- **What to do**
Every line in the records below that holds the word "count" is to be copied.

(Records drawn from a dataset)
******

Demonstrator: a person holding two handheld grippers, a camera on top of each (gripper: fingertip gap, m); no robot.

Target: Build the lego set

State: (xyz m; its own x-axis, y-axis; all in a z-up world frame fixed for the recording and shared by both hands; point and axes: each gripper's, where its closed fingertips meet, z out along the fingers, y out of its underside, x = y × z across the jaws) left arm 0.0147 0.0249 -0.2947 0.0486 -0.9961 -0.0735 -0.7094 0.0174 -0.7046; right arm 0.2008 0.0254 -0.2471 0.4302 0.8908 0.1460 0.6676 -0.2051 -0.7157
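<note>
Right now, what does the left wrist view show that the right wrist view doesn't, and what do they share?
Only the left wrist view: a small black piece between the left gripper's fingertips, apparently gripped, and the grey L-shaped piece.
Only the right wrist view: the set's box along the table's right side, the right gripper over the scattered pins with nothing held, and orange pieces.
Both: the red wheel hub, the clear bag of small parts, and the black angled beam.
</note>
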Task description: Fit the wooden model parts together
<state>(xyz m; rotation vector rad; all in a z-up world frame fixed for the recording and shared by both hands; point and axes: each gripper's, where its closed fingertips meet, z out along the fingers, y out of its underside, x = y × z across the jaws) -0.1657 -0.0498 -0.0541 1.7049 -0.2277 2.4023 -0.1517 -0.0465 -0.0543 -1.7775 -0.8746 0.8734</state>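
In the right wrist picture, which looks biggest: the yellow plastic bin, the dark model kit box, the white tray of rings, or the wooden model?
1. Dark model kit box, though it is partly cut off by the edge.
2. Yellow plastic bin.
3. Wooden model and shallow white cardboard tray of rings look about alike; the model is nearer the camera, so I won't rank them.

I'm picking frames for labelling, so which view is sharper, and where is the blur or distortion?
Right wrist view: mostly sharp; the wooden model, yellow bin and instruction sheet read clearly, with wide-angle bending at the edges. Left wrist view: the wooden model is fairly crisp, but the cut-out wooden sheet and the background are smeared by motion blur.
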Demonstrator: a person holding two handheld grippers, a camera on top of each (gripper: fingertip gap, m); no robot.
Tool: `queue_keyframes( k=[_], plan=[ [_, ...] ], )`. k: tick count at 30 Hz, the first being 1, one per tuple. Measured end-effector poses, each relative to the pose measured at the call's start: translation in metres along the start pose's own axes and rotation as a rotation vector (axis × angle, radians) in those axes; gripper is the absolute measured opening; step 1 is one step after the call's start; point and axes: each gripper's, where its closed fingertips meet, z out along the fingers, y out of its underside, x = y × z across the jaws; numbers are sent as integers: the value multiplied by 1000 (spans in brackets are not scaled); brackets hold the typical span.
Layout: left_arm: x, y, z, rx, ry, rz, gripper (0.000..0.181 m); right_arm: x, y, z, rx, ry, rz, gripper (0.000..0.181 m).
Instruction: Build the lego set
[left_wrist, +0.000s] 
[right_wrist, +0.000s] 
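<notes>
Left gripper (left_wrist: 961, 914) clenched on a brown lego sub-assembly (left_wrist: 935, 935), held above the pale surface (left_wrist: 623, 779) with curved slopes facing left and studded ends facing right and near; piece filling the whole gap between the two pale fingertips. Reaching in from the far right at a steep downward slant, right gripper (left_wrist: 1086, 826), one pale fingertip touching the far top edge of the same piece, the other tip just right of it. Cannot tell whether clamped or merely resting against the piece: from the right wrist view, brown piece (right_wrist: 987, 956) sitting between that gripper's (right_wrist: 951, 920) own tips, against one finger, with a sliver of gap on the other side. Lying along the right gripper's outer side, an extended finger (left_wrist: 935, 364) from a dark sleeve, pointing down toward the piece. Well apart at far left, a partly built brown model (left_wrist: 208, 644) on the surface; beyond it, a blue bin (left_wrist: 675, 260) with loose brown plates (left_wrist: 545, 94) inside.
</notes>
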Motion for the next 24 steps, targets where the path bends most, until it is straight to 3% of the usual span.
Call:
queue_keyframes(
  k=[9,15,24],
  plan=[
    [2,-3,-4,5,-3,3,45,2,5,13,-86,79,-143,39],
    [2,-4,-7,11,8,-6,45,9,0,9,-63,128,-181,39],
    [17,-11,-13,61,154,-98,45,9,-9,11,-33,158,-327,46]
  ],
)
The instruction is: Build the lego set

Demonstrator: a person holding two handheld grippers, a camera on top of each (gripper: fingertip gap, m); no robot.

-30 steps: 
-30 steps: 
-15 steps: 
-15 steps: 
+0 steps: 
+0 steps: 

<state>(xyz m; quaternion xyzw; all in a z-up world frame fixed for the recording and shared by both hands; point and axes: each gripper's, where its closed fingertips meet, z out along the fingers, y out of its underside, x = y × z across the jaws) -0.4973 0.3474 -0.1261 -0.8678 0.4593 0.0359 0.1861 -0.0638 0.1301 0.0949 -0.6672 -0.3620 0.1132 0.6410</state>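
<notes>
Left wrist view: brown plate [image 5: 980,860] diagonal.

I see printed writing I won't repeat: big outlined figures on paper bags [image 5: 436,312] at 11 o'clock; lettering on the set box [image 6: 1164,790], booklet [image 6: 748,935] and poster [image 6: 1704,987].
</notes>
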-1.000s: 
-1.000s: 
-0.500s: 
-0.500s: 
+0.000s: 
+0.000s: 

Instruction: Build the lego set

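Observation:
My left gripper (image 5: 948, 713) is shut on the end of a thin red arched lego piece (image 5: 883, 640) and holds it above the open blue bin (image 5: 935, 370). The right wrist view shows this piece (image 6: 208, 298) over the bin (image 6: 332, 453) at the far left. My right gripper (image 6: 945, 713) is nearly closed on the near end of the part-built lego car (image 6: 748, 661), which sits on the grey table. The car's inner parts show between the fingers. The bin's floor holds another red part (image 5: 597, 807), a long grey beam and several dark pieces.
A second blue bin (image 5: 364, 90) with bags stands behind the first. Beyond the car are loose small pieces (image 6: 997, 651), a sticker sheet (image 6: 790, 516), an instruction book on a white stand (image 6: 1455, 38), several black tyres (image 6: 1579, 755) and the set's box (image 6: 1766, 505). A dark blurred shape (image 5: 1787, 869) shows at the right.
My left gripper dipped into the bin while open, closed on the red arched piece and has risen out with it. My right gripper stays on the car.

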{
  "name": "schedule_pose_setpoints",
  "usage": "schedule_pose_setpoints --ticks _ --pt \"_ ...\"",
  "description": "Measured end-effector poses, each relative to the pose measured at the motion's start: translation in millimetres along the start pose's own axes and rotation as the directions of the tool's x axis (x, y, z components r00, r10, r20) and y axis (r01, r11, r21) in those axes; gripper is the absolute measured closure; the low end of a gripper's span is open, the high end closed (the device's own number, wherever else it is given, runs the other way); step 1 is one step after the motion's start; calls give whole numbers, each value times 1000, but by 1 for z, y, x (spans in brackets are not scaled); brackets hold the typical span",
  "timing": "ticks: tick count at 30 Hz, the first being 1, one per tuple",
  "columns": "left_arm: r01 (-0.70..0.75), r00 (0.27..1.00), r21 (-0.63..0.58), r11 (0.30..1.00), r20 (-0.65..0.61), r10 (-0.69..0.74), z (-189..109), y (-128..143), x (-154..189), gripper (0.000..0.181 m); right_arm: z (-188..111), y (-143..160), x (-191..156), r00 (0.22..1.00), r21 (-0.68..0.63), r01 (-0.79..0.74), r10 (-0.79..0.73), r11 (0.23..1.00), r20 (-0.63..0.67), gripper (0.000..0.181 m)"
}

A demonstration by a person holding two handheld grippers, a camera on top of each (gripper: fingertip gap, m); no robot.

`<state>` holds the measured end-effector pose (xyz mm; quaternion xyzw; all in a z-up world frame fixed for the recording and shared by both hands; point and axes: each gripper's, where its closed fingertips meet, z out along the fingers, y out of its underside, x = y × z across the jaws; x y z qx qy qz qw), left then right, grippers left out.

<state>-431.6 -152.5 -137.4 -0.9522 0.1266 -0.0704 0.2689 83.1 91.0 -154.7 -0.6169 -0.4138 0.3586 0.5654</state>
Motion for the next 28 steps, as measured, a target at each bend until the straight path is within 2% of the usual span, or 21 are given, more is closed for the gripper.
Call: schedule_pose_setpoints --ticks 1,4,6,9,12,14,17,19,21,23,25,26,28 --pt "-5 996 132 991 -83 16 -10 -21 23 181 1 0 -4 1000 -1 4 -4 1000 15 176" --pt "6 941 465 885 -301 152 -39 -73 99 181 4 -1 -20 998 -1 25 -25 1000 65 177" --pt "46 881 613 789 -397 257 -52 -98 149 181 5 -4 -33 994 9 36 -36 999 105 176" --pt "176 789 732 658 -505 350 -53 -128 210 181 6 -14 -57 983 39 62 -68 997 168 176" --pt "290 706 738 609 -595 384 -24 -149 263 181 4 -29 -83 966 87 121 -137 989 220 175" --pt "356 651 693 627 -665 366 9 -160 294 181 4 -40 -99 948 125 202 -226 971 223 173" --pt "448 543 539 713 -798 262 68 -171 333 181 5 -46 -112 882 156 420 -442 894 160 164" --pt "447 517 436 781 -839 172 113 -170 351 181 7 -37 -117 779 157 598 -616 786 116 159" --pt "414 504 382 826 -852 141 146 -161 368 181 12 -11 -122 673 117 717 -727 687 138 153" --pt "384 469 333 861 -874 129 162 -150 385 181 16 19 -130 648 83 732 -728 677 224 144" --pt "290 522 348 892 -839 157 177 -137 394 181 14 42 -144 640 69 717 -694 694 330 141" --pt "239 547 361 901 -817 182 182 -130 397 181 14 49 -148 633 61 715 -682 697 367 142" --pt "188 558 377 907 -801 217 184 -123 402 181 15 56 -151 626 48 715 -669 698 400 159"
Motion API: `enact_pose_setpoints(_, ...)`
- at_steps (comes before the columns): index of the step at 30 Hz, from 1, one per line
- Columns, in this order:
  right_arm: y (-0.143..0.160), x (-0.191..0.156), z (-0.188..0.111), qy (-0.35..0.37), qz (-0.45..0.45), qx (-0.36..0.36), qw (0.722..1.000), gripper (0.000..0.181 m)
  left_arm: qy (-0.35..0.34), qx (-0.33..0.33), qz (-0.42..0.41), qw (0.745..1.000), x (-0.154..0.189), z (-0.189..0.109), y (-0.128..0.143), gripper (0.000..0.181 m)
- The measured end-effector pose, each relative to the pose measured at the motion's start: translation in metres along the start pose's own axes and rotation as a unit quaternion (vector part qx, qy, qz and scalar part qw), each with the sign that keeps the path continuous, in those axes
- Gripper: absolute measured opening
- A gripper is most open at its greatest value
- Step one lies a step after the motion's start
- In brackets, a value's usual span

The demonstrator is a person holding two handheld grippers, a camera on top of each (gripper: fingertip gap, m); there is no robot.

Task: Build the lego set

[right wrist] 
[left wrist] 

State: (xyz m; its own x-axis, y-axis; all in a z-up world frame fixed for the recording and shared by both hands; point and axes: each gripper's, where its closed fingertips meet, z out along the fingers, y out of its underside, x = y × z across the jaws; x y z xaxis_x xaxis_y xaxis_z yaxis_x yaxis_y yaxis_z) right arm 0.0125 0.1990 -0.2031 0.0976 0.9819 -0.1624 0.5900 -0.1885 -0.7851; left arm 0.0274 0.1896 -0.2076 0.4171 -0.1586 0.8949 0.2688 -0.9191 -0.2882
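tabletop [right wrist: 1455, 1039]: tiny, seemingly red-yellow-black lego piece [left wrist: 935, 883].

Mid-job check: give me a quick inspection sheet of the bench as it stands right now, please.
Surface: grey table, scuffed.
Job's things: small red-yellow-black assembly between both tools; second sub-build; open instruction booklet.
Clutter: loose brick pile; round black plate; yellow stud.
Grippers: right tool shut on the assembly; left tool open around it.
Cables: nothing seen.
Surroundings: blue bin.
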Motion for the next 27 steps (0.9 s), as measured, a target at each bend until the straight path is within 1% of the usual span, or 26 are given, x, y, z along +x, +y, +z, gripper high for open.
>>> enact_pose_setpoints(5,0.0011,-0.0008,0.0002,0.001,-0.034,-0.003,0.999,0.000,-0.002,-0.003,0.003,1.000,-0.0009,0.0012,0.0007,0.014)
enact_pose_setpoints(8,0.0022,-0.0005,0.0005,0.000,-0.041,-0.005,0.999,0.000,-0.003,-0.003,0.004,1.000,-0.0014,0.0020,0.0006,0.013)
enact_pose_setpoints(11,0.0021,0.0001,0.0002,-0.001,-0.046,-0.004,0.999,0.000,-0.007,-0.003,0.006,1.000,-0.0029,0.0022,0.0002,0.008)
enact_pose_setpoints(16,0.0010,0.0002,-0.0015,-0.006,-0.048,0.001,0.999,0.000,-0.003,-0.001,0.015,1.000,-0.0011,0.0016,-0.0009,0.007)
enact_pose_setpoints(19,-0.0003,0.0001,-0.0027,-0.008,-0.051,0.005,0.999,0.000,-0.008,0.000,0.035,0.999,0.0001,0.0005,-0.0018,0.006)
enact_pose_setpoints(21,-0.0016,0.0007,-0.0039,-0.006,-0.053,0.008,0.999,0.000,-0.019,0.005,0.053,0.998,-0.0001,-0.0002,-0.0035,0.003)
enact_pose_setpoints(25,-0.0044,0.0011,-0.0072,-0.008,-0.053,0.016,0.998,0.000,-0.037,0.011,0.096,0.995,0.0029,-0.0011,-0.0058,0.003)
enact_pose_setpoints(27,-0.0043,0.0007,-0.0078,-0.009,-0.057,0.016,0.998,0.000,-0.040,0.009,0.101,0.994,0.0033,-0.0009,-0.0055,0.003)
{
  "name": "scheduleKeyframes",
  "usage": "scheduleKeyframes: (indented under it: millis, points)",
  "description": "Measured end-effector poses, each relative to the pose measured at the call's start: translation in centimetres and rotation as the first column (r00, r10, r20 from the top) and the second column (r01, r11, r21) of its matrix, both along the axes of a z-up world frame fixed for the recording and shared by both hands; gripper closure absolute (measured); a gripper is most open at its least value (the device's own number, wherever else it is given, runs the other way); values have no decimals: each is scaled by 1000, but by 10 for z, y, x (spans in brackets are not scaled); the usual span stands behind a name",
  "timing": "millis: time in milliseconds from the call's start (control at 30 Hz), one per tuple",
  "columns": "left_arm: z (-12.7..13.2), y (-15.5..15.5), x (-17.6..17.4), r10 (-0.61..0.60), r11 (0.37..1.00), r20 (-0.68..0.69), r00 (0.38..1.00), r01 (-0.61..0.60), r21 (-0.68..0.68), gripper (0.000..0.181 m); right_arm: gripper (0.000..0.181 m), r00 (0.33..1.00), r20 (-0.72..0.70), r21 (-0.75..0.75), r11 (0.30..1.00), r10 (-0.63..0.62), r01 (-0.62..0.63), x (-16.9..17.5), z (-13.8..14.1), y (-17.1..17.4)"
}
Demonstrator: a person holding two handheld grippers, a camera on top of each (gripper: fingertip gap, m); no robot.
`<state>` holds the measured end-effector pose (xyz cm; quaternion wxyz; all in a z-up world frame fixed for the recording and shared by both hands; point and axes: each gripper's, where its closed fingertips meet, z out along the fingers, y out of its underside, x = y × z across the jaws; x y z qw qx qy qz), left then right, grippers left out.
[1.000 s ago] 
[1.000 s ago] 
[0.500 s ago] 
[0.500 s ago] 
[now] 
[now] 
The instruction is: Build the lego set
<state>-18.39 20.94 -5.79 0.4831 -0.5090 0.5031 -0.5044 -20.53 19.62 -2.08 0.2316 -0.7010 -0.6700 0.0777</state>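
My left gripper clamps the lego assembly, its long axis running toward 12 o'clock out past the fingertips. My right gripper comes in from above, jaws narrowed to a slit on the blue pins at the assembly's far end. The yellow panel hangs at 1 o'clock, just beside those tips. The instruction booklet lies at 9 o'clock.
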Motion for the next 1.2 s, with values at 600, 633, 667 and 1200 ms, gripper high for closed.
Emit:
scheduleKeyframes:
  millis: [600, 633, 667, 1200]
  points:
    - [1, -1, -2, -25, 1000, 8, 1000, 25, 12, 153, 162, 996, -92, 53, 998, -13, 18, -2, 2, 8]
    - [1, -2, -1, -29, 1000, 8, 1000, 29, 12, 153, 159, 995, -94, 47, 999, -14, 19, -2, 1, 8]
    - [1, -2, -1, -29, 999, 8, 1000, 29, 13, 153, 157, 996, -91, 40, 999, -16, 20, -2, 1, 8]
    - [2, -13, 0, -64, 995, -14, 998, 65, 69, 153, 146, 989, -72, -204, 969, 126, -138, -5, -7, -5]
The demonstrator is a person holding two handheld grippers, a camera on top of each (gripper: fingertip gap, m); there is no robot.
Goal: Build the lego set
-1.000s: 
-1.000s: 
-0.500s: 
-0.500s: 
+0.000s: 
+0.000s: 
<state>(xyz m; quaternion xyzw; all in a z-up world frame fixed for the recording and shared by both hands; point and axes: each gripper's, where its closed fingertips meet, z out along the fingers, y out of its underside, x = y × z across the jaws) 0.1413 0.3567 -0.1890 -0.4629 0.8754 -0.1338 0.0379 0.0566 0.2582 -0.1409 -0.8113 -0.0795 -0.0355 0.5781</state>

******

- **Solution to this problem**
Tool: `queue_keyframes( k=[_], plan=[ [_, ...] ], )`. k: tick count at 30 Hz, the first being 1, one per tuple. Measured end-effector poses, each relative to the pose measured at the call's start: translation in metres along the start pose's own axes and rotation as a rotation vector (axis × angle, radians) in those axes; gripper is the absolute measured opening; step 1 is one step after the call's start; point and axes: each gripper's, where its closed fingertips meet, z out along the fingers, y out of its underside, x = y × z across the jaws; numbers are sent as integers: the value multiplied by 1000 (spans in brackets are not scaled); brackets hold the typical span.
  "timing": "ticks: tick count at 30 Hz, the first being 1, one per tuple",

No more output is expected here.